# About this exercise:
Copy every line in the listing that contains "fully".

# Material supplied:
----
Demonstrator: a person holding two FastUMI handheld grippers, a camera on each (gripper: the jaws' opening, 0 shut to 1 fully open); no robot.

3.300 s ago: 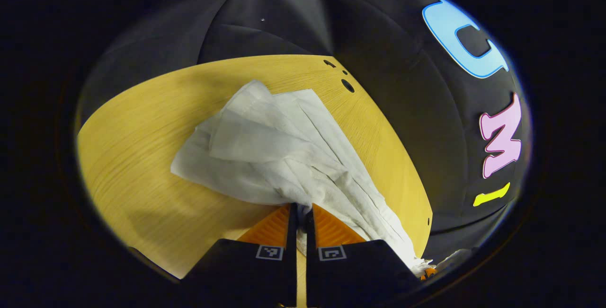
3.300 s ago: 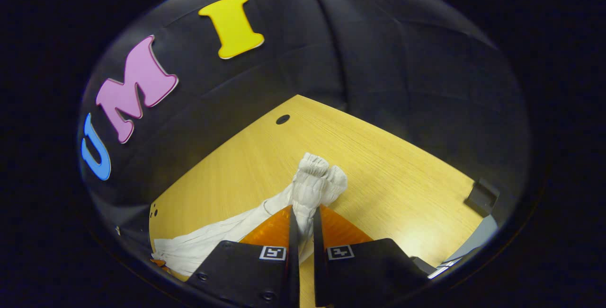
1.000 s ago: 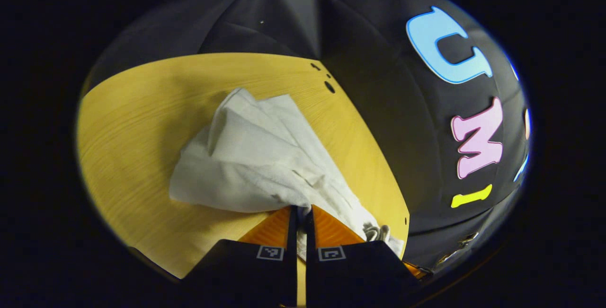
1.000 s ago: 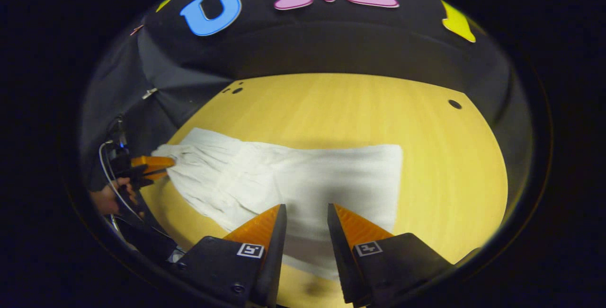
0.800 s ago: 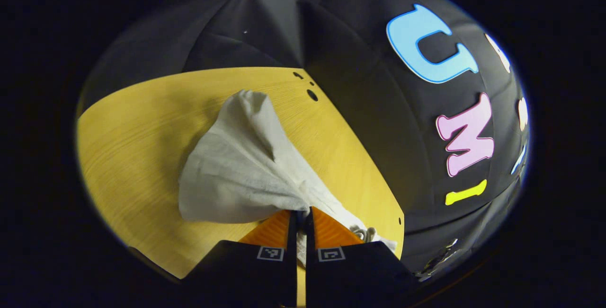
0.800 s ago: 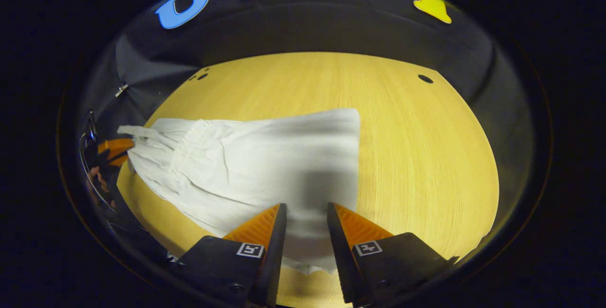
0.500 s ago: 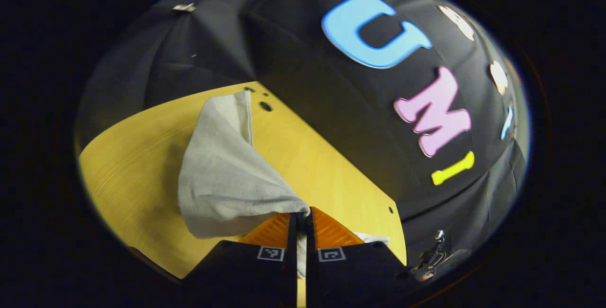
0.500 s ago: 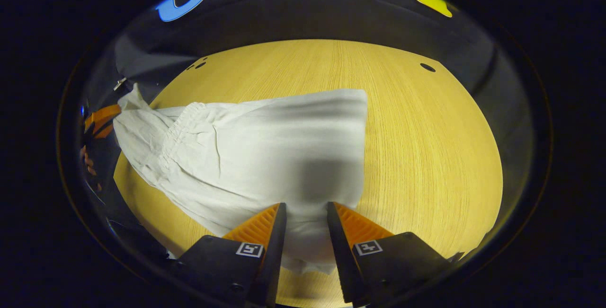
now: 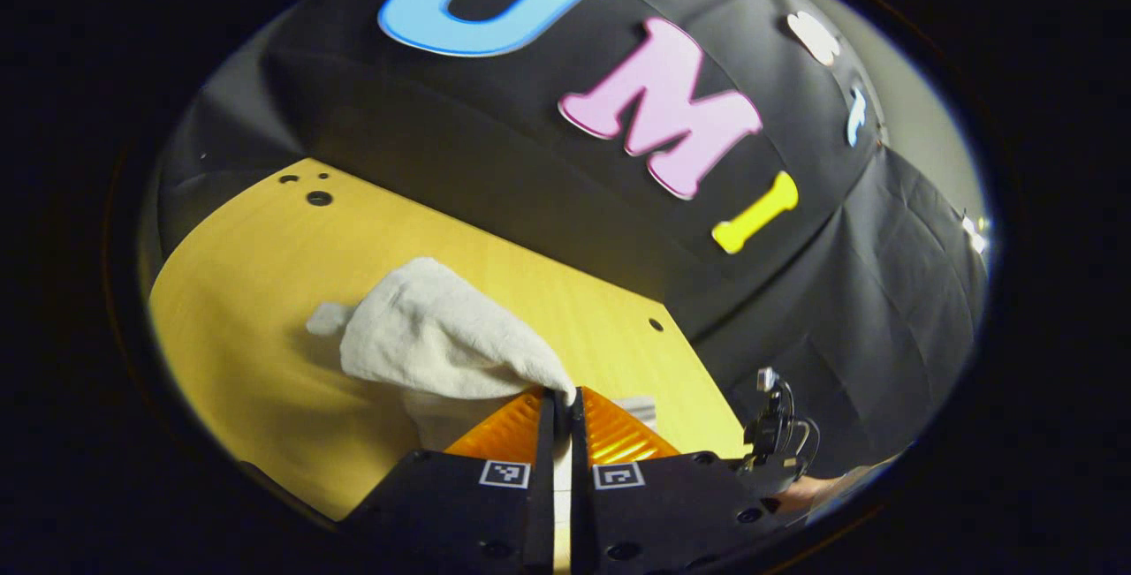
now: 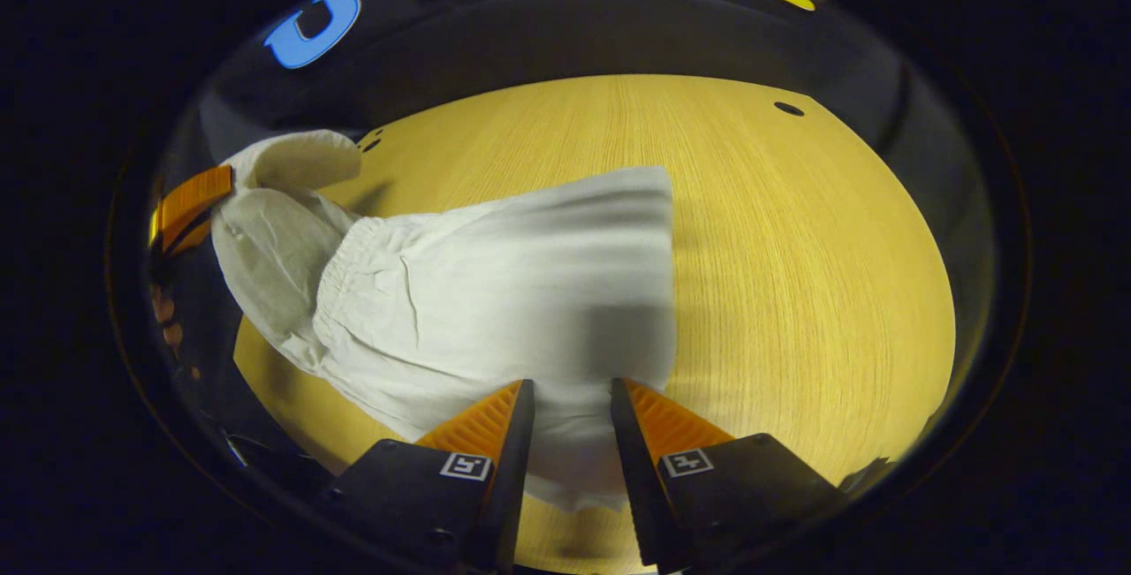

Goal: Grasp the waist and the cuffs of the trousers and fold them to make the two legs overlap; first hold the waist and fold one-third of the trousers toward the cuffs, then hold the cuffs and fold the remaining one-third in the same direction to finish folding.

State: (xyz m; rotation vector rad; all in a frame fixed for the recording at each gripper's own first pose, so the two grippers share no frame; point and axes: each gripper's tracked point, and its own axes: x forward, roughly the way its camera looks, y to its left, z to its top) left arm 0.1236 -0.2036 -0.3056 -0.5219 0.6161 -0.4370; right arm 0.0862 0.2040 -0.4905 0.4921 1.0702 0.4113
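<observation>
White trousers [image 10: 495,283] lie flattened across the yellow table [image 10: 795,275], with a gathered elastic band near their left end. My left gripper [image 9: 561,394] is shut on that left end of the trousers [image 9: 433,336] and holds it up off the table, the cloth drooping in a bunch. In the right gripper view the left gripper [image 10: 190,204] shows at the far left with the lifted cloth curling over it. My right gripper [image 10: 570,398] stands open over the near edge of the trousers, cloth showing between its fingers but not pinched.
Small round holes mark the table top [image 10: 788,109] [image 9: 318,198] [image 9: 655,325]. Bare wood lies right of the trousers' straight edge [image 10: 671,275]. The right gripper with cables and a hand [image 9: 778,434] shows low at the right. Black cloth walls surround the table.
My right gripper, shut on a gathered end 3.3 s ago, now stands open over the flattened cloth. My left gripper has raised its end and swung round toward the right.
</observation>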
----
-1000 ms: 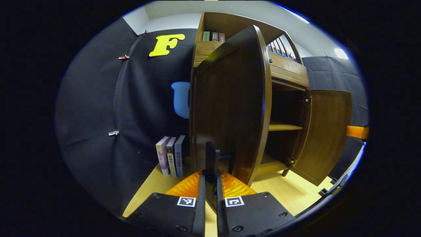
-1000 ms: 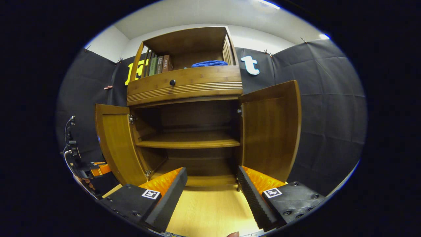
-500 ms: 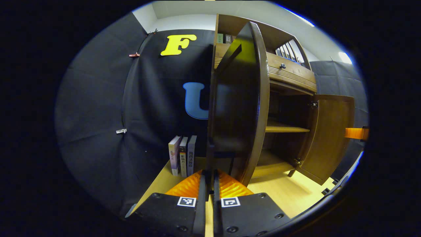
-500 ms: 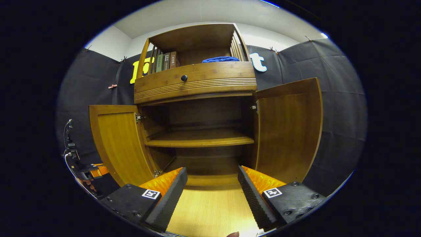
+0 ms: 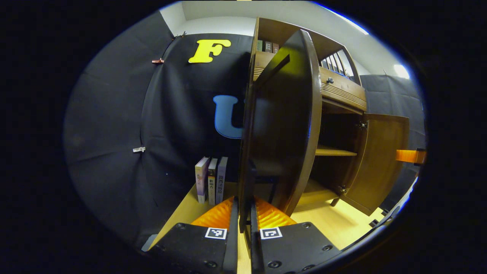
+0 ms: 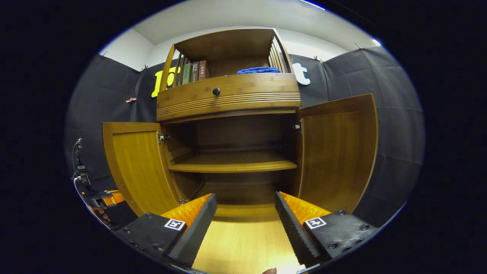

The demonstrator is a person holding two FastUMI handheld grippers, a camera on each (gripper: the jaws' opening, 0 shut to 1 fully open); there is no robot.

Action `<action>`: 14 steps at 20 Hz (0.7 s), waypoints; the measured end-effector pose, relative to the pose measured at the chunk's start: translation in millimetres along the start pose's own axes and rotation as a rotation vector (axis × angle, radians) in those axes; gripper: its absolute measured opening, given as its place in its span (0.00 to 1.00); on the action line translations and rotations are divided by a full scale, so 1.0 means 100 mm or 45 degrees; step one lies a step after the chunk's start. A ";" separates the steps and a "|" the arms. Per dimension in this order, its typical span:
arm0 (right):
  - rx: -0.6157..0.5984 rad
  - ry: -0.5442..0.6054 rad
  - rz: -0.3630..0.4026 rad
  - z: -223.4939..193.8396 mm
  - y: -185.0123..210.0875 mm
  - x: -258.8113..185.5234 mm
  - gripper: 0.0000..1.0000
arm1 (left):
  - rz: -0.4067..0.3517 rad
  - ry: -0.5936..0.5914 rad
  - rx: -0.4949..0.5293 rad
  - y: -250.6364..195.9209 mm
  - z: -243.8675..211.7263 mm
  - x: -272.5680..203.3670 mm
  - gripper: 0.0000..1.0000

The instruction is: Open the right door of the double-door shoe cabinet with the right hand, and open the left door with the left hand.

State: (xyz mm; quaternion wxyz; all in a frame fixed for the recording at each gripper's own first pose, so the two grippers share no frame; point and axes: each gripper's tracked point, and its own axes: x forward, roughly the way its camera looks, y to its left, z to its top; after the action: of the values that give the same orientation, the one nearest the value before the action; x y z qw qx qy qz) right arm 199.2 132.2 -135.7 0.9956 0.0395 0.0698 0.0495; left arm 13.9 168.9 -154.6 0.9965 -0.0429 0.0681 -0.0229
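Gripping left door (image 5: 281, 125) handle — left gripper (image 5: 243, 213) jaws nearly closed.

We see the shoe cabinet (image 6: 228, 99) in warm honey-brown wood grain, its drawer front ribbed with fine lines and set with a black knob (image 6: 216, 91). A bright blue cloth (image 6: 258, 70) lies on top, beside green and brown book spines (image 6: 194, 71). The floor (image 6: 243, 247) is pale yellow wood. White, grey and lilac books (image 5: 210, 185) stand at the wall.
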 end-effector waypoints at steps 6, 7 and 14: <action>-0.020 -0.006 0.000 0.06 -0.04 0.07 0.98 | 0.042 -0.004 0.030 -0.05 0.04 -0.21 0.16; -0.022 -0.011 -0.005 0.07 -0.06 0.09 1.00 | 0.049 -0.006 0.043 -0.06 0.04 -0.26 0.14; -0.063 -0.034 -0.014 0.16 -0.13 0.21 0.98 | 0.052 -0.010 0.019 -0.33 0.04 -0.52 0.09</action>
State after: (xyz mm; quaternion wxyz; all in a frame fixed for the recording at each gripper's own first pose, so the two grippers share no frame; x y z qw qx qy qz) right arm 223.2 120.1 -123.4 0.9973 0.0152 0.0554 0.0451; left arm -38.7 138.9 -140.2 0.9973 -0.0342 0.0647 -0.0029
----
# Answer for this exercise:
Demonstrator: a person holding two FastUMI handheld grippers, a camera on each (gripper: the jaws' opening, 0 shut to 1 fully open); no robot.
The demonstrator is a person holding two FastUMI handheld grippers, a camera on each (gripper: the jaws' opening, 0 shut to 1 fully open); there is no robot.

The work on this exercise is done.